YOUR GOAL – Only certain lines below are wanted: those starting at the line containing "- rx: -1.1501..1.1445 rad" and ending at the line containing "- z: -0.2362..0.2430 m", both included, each retyped exactly.

RAW DATA –
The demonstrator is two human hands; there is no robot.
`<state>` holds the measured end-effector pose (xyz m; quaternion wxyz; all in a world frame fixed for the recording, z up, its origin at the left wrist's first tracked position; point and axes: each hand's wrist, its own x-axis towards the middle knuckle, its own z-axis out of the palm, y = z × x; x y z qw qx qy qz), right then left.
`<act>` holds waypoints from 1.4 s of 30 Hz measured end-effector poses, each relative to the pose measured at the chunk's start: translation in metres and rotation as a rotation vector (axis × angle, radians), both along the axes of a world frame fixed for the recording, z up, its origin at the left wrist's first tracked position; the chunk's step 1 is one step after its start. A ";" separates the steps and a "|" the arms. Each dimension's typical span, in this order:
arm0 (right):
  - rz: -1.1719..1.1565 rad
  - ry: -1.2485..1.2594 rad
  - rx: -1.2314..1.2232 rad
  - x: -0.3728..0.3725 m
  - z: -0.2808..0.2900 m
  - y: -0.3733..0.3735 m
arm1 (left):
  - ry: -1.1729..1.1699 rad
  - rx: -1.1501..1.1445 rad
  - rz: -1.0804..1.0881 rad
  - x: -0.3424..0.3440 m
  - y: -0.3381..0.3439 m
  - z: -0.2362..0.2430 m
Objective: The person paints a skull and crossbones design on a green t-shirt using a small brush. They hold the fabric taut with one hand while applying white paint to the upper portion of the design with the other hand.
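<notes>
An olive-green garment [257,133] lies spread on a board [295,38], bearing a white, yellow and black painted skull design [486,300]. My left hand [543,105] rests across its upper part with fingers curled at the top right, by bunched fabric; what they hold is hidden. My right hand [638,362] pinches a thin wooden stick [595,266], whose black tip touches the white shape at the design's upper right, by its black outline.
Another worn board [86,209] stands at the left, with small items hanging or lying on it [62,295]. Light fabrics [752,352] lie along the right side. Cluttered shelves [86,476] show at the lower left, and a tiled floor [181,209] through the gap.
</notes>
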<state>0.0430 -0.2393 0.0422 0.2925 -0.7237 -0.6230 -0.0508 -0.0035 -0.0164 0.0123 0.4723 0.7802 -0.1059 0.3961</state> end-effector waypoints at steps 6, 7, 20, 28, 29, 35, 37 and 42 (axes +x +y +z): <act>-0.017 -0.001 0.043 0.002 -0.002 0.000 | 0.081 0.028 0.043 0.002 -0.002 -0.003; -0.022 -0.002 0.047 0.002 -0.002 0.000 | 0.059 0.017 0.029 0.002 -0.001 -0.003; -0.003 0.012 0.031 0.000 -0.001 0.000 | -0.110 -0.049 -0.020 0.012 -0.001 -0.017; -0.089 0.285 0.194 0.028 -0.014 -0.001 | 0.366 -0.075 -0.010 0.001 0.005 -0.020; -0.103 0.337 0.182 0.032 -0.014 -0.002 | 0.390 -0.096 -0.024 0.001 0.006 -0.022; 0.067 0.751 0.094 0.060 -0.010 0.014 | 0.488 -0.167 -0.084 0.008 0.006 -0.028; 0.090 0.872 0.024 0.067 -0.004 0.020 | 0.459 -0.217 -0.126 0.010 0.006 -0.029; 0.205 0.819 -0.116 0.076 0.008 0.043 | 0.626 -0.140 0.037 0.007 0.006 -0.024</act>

ANSWER FOR THE TASK –
  - rx: -1.1501..1.1445 rad
  - rz: -1.0804..1.0881 rad
  - x: -0.3424..0.3440 m
  - y: -0.3381..0.3439 m
  - z: -0.2362..0.2430 m

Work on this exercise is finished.